WHAT THE TASK ASKS:
The expected answer holds every line from the first line of the data below through the line containing "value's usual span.", exactly as written, and no other line.

DATA BLOCK:
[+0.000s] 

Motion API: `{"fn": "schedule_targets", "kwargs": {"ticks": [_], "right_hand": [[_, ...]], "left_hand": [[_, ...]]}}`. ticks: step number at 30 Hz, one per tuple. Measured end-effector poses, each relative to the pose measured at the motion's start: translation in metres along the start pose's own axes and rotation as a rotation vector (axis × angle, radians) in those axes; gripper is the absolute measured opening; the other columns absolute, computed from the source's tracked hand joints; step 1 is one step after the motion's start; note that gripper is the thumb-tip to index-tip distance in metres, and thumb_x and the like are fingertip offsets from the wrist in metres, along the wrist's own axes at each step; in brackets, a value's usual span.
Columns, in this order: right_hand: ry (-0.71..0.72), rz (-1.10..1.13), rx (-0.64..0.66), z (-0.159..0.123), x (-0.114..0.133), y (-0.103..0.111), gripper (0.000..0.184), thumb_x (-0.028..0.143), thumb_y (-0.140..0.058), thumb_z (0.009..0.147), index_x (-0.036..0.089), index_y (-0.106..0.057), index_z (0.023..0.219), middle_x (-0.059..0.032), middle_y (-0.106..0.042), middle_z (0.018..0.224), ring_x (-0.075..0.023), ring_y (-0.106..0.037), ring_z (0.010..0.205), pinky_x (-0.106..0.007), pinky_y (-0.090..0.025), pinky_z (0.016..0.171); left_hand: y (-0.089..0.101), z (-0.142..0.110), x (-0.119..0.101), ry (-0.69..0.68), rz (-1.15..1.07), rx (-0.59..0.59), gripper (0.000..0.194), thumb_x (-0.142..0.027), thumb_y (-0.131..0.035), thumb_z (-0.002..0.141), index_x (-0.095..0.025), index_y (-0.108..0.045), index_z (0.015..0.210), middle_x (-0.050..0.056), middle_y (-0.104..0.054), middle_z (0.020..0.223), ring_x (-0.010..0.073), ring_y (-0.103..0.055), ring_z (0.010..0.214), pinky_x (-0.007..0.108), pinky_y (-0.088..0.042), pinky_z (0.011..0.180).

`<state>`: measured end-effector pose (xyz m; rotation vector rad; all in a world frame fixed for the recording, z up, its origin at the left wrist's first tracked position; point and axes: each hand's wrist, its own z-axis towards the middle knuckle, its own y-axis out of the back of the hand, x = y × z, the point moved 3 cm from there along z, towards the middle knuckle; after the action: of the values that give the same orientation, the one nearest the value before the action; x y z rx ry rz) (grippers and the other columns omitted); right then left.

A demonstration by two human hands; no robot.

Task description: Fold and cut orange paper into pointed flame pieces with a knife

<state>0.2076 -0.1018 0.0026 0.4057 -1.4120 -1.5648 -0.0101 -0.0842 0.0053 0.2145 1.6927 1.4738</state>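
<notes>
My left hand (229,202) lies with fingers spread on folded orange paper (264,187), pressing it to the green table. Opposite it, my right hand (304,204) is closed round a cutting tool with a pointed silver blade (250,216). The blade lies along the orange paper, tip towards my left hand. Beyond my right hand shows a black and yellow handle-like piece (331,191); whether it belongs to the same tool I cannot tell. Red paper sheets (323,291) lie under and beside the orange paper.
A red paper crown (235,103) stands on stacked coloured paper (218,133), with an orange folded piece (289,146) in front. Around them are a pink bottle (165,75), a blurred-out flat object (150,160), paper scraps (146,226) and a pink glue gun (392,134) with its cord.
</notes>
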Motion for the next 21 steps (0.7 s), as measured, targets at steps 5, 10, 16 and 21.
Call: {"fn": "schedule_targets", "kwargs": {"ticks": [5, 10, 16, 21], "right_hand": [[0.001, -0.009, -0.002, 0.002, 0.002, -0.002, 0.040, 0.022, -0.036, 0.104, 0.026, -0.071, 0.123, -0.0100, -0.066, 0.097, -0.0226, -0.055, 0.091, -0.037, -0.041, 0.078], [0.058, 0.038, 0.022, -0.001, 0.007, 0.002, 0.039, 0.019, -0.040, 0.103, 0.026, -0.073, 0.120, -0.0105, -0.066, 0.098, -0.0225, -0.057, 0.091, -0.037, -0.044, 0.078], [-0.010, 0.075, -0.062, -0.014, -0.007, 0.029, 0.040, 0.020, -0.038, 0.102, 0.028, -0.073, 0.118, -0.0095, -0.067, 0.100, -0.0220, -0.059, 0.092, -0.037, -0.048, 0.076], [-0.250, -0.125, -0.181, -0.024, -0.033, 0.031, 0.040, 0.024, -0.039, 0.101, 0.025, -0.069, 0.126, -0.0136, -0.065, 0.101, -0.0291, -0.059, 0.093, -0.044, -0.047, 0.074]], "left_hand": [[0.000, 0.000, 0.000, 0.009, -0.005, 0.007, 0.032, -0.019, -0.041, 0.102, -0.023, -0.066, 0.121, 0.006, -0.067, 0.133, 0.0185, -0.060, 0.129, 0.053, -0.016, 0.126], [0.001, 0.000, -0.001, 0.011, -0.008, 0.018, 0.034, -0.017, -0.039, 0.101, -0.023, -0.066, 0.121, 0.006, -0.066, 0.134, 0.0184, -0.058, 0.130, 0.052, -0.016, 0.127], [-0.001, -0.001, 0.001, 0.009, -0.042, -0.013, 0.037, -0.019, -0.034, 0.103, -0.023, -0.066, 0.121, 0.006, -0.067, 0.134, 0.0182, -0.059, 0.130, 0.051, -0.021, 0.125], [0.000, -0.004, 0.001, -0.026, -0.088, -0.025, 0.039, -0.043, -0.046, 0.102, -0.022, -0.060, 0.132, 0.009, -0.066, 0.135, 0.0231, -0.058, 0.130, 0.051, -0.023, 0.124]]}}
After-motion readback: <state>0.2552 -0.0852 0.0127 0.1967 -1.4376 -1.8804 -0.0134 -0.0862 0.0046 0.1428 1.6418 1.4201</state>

WORKED SOLUTION:
[+0.000s] 

Motion API: `{"fn": "schedule_targets", "kwargs": {"ticks": [_], "right_hand": [[_, ...]], "left_hand": [[_, ...]]}}`. ticks: step number at 30 Hz, one per tuple. Measured end-effector poses, each relative to the pose measured at the motion's start: translation in metres along the start pose's own axes and rotation as a rotation vector (axis × angle, radians) in those axes; gripper is the absolute measured opening; the other columns absolute, computed from the source's tracked hand joints; step 1 is one step after the motion's start; note that gripper is the thumb-tip to index-tip distance in metres, and thumb_x and the like are fingertip offsets from the wrist in metres, along the wrist's own axes at each step; in brackets, a value's usual span.

The exercise asks for nothing further.